## Scratchpad - Notebook for developing PySpark application ETL code of Retail Customer Project

this notebook can be used to interactively try different snippets of code, from PySpark, SparkSQL and PyDeequ (DQ for spark) 

In [1]:
# Imports & variable settings 
import os 
# set environment variable SPARK_VERSION (needed for PyDeequ)

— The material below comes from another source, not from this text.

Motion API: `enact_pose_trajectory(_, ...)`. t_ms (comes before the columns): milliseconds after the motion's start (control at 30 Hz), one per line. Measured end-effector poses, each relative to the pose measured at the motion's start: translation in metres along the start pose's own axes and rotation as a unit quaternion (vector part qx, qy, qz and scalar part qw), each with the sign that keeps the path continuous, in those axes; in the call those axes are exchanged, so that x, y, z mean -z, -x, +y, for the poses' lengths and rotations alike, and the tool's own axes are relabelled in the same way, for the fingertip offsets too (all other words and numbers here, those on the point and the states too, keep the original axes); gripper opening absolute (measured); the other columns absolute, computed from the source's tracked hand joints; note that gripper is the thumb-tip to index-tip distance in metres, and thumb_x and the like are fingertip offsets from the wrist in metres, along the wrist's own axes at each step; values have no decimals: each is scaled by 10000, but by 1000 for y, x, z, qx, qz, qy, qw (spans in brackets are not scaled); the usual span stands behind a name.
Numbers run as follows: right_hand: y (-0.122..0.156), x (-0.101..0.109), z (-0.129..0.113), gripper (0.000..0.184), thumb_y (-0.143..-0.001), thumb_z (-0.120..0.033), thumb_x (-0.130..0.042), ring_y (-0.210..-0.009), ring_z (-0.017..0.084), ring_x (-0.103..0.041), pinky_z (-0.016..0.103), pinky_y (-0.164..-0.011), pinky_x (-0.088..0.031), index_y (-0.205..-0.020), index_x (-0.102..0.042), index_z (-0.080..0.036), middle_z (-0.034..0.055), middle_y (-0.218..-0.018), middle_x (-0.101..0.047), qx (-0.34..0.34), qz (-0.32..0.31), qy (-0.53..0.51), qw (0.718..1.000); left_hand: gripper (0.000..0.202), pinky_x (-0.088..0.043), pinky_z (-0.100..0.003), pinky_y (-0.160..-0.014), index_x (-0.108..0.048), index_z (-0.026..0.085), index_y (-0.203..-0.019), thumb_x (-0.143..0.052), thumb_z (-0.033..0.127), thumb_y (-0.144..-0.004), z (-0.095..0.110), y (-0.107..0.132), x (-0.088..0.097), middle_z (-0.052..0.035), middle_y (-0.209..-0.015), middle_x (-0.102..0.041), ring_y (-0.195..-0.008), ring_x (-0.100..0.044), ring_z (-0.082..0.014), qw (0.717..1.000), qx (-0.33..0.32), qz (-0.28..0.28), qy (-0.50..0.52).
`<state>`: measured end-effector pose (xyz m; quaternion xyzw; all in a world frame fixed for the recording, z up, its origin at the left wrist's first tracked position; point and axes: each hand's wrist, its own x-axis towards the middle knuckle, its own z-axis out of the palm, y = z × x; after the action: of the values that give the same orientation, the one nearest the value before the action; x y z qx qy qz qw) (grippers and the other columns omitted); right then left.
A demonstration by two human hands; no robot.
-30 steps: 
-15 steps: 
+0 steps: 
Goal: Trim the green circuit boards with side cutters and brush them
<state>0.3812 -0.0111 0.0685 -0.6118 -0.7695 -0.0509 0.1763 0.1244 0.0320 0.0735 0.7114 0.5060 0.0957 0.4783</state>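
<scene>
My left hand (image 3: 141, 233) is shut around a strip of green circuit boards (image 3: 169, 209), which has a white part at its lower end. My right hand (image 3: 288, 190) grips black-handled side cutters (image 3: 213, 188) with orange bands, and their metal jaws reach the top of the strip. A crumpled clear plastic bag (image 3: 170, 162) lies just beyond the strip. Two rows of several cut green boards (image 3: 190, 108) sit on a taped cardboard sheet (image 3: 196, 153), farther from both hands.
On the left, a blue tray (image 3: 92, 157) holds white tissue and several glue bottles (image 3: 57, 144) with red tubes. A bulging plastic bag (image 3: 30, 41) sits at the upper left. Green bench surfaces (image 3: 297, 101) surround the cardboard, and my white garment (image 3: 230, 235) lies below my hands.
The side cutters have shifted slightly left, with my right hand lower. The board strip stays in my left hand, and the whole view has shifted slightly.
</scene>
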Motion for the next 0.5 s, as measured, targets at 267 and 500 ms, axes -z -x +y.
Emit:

os.environ["SPARK_VERSION"]="3.3.4"
from pyspark.sql import SparkSession, Row 
import pydeequ 
from pydeequ.analyzers import * 

Now, create spark session with Deequ JAR files included within configs

In [2]:
# create spark session 
try:
    spark = (SparkSession.builder
                .appName("Retail DE ETL app")
                .enableHiveSupport()
                .master("local[*]")
                .config("spark.sql.adaptive.enabled", "true")
                .config("spark.dynamicAllocation.enabled", "true")
                .config("spark.sql.caseSensitive", "false")
                .config("spark.sql.parquet.writeLegacyFormat", "true")
                .config("spark.sql.sources.partitionOverwriteMode", "dynamic")
                .config("hive.exec.dynamic.partition.mode", "nonstrict")
                .config("spark.shuffle.service.enabled", "true")
                .config("spark.dynamicAllocation.InitialExecutors", "0")
                .config("spark.jars.packages", pydeequ.deequ_maven_coord)
                .config("spark.jars.excludes", pydeequ.f2j_maven_coord)
                .getOrCreate() 
    )
    # set logging level using spark context 
    sc = spark.sparkContext # accesses spark context 
    sc.setLogLevel("ERROR") # set's logging level to INFO (use WARN, INFO, DEBUG, ERROR etc.) 
    print("=" * 150)
    print("PySpark session available through `spark` object") 
except Exception as e:
    print(e)

/opt/spark-3.3.4-bin-hadoop3/bin/load-spark-env.sh: line 68: ps: command not found


:: loading settings :: url = jar:file:/opt/spark-3.3.4-bin-hadoop3/jars/ivy-2.5.1.jar!/org/apache/ivy/core/settings/ivysettings.xml


Ivy Default Cache set to: /root/.ivy2/cache
The jars for the packages stored in: /root/.ivy2/jars
com.amazon.deequ#deequ added as a dependency
:: resolving dependencies :: org.apache.spark#spark-submit-parent-271b26c5-d4a5-4fc4-a336-71103ff85613;1.0
	confs: [default]
	found com.amazon.deequ#deequ;2.0.3-spark-3.3 in central
	found org.scala-lang#scala-reflect;2.12.10 in central
	found org.scalanlp#breeze_2.12;0.13.2 in central
	found org.scalanlp#breeze-macros_2.12;0.13.2 in central
	found com.github.fommil.netlib#core;1.1.2 in central
	found net.sf.opencsv#opencsv;2.3 in central
	found com.github.rwl#jtransforms;2.4.0 in central
	found junit#junit;4.8.2 in central
	found org.apache.commons#commons-math3;3.2 in central
	found org.spire-math#spire_2.12;0.13.0 in central
	found org.spire-math#spire-macros_2.12;0.13.0 in central
	found org.typelevel#machinist_2.12;0.6.1 in central
	found com.chuusai#shapeless_2.12;2.3.2 in central
	found org.typelevel#macro-compat_2.12;1.1.1 in central
	fo

23/12/20 10:45:56 WARN NativeCodeLoader: Unable to load native-hadoop library for your platform... using builtin-java classes where applicable


Setting default log level to "WARN".
To adjust logging level use sc.setLogLevel(newLevel). For SparkR, use setLogLevel(newLevel).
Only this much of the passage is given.